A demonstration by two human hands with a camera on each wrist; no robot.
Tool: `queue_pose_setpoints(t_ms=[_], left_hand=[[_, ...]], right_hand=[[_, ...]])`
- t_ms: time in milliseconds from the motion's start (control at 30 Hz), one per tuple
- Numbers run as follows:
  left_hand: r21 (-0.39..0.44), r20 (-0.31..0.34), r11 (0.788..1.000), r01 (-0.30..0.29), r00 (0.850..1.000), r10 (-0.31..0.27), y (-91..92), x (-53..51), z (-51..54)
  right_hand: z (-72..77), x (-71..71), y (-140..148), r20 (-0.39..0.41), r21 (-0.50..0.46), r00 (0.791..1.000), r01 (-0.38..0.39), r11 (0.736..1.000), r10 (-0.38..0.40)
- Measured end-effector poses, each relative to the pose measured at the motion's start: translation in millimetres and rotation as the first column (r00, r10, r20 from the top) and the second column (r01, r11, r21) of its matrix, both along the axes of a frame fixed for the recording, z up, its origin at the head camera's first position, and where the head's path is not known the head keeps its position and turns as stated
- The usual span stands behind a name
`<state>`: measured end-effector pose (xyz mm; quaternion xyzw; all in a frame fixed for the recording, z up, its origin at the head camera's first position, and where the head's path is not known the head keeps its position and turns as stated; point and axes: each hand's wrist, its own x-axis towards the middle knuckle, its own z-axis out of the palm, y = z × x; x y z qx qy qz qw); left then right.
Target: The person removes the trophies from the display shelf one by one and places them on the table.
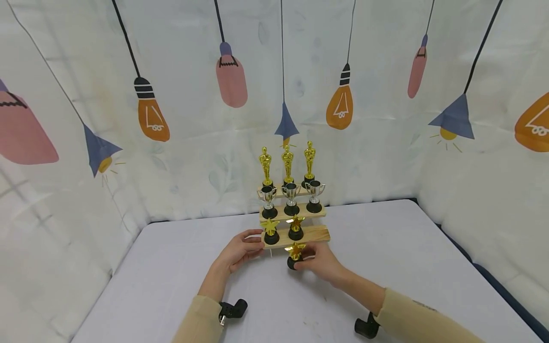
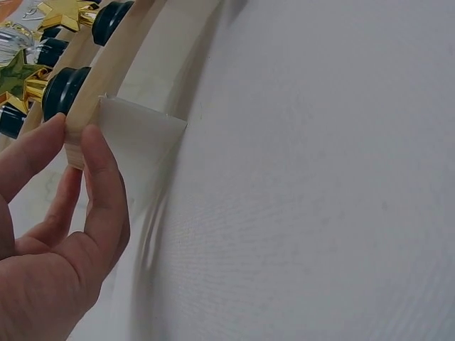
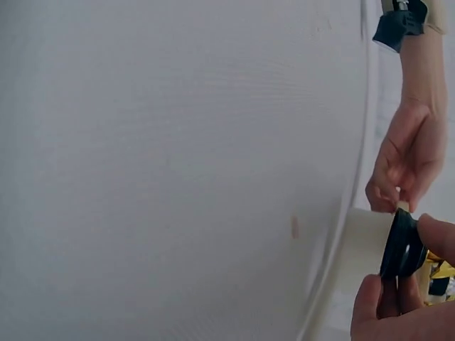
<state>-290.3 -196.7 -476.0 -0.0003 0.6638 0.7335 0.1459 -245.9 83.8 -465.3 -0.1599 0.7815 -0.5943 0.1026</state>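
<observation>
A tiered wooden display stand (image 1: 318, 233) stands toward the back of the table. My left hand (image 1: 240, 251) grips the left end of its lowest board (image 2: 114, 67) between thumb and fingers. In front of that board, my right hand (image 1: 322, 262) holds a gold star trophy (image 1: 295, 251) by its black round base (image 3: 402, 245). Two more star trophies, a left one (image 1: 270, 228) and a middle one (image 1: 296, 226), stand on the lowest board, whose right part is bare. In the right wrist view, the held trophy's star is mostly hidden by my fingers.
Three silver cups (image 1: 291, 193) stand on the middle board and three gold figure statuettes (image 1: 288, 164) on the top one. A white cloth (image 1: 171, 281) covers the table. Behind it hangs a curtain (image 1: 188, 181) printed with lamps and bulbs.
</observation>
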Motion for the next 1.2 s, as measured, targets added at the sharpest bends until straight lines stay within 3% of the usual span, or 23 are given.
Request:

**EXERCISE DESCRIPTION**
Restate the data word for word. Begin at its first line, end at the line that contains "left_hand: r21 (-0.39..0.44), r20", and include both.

**SOLUTION**
A demonstration by two human hands with a camera on each wrist; no robot.
Tool: `queue_pose_setpoints(t_ms=[_], left_hand=[[_, ...]], right_hand=[[_, ...]])`
- t_ms: time in milliseconds from the motion's start (control at 30 Hz), one per tuple
- Numbers run as follows:
  left_hand: r21 (-0.39..0.44), r20 (-0.31..0.34), r11 (0.788..1.000), r01 (-0.30..0.29), r00 (0.850..1.000), r10 (-0.31..0.27), y (-91..92), x (-53..51), z (-51..54)

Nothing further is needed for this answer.